Many HDAC inhibitors are at various stages of drug development (Marks & Xu, 2009). Vorinostat, panobinostat, belinostat, entinostat, and romidepsin are a partial list under investigation as monotherapy or in combination trials including studies in patients with T-cell lymphoma (Marks & Xu, 2009; Piekarz & Bates, 2009). Romidepsin originally was acquired from the bacteria Chromobacterium violaceum. In its first in vitro testing, romidepsin was shown to suppress the growth of tumors in mice (Ueda, Manda, et al., 1994). Additional in vitro data in human tumor cell lines showed that romidepsin strongly induced cell cycle arrest (Ueda, Nakajima, Hori, Goto, & Okuhara, 1994). Those studies led to additional preclinical work culminating in the submission of an investigational new drug (IND) to the FDA. The investigational new drug outlines the general investigative plan (Title 21 CFR, Part 312.5, 2010). A sponsor is defined as the party responsible for initiating a clinical investigation (Title 21 CFR, Part 312.5, 2010). Communication between the sponsor and the FDA, reporting significant events and updates, occurs throughout the course of clinical investigation (Title 21 CFR, Part 312.32, 2010).

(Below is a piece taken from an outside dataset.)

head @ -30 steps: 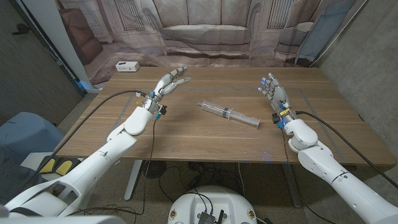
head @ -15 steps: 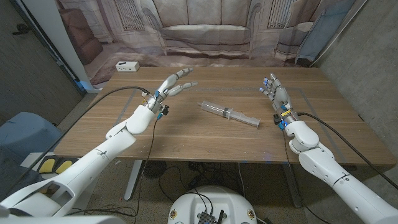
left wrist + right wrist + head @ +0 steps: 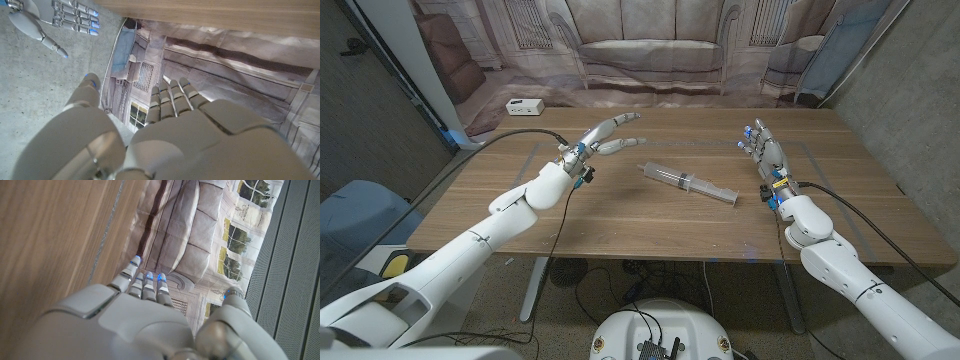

Phase I Single-Agent Romidepsin Trial

Two phase I trials for patients with advanced, incurable cancers were carried out for romidepsin, both following a traditional phase I study design, and aimed at defining the maximum tolerated dose (MTD), identifying the safety profile, and determining the pharmacokinetic properties. Sandor et al. (2002) used a day 1 and 5 schedule every 21 days, and Marshall et al. (2002) investigated a romidepsin schedule on days 1, 8, and 15, every 28 days. Romidepsin was administered as a four-hour infusion through a central venous catheter, although it eventually was determined that this was not a critical mode of IV administration. Using Common Toxicity Criteria, version 2.0, dose-limiting toxicity (DLT) was defined as any grade 4 hematologic toxicity, or any grade 3 or 4 nonhematologic toxicity occurring during the first cycle (National Cancer Institute Cancer Therapy Evaluation Program, 1999). MTD was defined as the dose in which more than one subject out of six experienced DLTs. The study showed DLTs, including fatigue, nausea, vomiting, and thrombocytopenia. The MTD was found to be 17.8 mg/m2 on the day 1 and 5 schedule and 14 mg/m2 on the day 1, 8, and 15 schedule. Nonhematologic toxicities in patients treated with multiple cycles were similar to the first cycle toxicities (Sandor et. al., 2002). After the MTD had been defined, patients with T-cell lymphoma were accrued, and activity was observed (Piekarz et al., 2001). The activity observed in the Sandor et al. (2002) phase I study led to the development of a phase II trial in those diseases.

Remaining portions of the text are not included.